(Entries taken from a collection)
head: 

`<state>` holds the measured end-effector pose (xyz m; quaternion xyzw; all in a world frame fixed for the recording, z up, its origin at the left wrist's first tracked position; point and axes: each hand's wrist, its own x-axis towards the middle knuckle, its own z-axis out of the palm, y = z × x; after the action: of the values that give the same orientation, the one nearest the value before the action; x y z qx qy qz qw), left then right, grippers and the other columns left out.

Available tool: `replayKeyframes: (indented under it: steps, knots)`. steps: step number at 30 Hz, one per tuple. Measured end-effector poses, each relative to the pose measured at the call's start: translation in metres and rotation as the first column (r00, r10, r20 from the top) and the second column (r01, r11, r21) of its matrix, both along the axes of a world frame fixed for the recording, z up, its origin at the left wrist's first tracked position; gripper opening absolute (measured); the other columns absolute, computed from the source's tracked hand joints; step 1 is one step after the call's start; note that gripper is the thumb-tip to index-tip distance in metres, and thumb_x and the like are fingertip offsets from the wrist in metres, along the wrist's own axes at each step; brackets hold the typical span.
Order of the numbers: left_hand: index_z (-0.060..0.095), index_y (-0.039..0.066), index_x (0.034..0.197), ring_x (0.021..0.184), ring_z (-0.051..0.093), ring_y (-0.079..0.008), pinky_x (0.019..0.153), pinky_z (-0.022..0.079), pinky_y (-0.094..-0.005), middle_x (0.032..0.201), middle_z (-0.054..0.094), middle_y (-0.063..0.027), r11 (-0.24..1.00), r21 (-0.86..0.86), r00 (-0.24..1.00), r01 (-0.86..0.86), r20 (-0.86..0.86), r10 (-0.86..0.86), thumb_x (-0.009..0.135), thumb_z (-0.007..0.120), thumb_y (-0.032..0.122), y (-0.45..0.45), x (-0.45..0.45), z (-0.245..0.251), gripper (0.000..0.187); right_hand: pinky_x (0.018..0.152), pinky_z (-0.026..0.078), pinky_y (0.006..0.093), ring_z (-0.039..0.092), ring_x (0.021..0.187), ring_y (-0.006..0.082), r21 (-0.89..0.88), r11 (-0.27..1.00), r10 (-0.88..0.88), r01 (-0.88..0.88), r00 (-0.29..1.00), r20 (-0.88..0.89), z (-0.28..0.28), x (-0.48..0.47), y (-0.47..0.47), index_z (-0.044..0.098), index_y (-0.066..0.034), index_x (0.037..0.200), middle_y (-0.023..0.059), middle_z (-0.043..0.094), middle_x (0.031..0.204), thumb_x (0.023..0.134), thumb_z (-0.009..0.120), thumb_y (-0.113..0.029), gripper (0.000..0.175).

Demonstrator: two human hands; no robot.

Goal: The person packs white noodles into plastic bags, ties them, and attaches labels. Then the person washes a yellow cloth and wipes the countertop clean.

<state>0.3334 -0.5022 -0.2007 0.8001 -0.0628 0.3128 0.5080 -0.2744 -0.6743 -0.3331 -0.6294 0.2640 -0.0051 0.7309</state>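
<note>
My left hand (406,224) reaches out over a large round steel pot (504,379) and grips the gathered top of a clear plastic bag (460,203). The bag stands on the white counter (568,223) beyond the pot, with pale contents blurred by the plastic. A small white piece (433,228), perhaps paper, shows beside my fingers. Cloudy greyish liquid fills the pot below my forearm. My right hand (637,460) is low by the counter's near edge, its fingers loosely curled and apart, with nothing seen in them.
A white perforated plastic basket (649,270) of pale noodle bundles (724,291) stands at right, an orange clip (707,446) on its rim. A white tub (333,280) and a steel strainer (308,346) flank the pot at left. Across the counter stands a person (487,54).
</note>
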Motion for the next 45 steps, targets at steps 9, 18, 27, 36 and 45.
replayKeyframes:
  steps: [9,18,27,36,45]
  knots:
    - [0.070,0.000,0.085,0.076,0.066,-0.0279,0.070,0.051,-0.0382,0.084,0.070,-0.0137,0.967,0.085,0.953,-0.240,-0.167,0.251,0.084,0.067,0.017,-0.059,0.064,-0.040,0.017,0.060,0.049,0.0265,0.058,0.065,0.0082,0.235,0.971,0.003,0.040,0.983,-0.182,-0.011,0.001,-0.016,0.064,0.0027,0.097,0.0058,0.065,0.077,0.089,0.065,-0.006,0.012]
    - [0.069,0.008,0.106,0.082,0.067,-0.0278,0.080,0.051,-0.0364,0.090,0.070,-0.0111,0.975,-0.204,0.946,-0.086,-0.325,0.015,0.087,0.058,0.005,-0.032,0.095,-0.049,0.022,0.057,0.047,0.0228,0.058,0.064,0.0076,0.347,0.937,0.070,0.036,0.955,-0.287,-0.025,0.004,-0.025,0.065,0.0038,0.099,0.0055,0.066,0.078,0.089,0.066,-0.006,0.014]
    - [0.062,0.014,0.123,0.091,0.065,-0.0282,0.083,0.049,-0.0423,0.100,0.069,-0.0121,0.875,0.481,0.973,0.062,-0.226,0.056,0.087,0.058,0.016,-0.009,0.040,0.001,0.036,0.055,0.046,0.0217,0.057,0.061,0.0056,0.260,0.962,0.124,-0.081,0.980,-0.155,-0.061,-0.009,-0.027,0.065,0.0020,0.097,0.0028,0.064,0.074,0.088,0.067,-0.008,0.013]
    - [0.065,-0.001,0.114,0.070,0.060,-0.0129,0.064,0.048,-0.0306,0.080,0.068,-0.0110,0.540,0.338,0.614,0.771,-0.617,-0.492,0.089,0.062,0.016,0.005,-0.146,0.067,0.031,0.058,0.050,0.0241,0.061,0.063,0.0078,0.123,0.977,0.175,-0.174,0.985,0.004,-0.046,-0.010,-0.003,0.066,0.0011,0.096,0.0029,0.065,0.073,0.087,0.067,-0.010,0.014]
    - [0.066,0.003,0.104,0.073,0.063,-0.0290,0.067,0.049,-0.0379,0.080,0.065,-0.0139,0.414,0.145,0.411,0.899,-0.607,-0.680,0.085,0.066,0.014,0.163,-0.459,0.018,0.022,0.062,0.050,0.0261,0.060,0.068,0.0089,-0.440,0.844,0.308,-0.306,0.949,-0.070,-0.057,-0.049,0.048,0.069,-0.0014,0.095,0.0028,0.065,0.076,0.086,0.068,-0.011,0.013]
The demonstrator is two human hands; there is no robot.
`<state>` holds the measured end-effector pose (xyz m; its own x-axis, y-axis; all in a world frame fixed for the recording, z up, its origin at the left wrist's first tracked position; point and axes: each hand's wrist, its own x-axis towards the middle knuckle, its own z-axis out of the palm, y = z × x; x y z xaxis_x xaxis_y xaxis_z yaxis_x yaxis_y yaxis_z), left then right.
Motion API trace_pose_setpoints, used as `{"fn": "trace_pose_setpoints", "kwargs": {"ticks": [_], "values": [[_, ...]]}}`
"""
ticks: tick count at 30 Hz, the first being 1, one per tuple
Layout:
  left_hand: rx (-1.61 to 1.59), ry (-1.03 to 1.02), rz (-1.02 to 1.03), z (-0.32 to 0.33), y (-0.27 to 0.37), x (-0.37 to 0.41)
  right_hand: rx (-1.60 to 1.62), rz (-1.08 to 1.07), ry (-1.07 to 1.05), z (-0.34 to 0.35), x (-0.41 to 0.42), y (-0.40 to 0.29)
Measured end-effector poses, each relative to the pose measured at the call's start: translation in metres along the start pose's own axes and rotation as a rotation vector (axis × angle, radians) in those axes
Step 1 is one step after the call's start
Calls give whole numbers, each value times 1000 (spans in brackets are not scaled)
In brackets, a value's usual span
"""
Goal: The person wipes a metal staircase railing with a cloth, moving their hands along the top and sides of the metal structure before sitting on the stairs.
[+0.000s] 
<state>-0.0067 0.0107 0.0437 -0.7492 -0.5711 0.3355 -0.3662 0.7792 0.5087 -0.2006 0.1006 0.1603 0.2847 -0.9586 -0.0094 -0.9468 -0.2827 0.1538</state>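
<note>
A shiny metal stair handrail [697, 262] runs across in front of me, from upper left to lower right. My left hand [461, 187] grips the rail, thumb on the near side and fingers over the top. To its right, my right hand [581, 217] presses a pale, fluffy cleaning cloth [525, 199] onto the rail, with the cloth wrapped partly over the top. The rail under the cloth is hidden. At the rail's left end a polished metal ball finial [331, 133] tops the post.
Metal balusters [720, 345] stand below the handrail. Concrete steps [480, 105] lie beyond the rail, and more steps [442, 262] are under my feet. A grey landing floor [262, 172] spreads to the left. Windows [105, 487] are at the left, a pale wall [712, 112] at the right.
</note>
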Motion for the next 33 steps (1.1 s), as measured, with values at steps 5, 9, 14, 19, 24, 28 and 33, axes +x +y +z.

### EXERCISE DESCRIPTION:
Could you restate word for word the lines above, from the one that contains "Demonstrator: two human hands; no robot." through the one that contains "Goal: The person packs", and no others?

### SOLUTION TO THIS PROBLEM:
Demonstrator: two human hands; no robot.

Goal: The person packs white noodles into plastic bags, ties them, and attaches labels. Then the person washes a yellow cloth and wipes the countertop clean.

No more output remains.